*WHAT TO DO:* Your answer should be one number: the count of lines below that contain "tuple".

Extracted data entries
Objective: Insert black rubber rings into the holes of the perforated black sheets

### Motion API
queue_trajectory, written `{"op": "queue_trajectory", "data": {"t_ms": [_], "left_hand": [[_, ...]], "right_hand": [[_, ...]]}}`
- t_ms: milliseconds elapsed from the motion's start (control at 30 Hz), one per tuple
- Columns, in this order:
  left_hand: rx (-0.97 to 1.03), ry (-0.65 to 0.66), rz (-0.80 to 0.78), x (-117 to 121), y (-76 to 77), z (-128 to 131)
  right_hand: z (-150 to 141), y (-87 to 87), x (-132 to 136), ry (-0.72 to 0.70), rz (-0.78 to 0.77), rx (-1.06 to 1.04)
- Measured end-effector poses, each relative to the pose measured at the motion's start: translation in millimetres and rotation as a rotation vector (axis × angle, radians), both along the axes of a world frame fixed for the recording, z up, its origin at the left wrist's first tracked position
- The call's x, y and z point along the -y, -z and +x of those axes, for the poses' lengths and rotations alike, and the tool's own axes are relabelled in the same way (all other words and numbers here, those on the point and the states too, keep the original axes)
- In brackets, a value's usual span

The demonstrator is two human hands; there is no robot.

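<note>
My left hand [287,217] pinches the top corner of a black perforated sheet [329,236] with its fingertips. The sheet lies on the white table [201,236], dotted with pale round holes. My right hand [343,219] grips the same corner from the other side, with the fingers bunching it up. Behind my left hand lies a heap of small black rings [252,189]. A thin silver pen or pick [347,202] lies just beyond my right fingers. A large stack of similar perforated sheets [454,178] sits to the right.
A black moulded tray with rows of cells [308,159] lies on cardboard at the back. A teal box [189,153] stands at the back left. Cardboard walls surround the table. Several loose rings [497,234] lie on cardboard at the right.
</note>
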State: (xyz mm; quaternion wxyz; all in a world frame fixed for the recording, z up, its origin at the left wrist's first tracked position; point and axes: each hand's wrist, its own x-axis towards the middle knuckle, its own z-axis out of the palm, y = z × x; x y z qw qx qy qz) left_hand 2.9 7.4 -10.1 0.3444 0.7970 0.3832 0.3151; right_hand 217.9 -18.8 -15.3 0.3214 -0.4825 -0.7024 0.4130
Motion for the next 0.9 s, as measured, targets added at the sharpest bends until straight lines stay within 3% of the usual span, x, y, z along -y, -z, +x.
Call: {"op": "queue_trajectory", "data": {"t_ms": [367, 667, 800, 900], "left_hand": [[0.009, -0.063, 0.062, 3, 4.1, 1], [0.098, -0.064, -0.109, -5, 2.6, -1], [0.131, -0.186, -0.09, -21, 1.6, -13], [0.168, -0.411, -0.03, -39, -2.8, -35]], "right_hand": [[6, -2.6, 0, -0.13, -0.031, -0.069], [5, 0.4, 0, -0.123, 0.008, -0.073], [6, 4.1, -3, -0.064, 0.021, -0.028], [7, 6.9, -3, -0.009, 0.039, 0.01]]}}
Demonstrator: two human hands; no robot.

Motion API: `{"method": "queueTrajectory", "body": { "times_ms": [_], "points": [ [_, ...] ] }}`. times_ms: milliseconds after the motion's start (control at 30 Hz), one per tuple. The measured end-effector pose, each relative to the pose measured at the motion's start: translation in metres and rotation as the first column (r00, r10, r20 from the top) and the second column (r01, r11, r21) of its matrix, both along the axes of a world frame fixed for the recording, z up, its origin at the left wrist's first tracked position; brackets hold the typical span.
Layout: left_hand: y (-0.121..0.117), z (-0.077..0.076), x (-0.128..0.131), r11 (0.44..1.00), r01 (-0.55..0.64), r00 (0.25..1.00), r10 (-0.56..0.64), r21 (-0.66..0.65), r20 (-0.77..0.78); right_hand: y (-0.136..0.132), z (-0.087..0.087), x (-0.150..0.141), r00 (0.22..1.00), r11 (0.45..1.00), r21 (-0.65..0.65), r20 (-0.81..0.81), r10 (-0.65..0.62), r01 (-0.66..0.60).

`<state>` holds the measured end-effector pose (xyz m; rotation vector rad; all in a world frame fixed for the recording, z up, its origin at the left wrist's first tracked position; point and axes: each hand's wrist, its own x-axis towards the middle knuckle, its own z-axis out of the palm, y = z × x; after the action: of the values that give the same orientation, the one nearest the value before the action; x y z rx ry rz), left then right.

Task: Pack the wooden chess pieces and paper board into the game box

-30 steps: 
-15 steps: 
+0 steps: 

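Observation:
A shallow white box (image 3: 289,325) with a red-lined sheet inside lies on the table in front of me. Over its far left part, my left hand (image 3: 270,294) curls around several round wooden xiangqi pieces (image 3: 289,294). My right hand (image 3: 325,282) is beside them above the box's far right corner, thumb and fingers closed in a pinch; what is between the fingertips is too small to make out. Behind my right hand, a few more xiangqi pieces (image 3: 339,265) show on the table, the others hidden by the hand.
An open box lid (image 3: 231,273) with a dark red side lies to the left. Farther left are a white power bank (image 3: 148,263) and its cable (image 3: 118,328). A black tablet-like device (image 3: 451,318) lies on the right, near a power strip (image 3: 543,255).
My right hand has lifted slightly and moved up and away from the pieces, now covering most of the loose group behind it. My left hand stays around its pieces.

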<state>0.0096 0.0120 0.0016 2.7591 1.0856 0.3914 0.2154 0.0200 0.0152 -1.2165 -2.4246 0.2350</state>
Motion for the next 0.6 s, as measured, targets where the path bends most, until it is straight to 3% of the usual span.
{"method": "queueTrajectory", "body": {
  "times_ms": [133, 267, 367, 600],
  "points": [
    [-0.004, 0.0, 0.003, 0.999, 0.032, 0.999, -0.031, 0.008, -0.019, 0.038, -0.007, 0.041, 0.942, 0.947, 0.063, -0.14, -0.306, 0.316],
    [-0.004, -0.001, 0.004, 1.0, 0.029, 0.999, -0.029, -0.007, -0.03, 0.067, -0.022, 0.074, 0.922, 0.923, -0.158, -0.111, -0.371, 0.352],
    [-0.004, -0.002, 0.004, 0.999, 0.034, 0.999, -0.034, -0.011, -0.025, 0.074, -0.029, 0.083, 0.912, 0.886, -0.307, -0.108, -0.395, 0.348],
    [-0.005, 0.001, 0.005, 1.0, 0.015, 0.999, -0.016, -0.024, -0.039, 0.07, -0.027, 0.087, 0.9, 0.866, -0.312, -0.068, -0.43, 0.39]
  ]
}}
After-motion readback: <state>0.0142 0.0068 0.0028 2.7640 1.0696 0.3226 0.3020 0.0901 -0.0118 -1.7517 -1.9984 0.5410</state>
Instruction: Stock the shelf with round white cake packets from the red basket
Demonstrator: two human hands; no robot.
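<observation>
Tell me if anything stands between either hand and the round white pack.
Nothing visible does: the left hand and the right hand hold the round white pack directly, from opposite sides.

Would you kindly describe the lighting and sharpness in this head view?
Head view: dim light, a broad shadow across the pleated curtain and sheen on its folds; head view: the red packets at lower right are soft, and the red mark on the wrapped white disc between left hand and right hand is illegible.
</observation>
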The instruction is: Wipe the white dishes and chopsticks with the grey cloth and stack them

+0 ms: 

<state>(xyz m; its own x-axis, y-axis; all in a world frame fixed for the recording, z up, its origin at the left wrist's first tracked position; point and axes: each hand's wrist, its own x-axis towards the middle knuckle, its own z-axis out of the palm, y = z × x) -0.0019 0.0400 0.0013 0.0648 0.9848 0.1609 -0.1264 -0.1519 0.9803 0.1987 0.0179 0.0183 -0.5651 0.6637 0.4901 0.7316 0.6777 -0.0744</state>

*ANSWER SECTION:* 2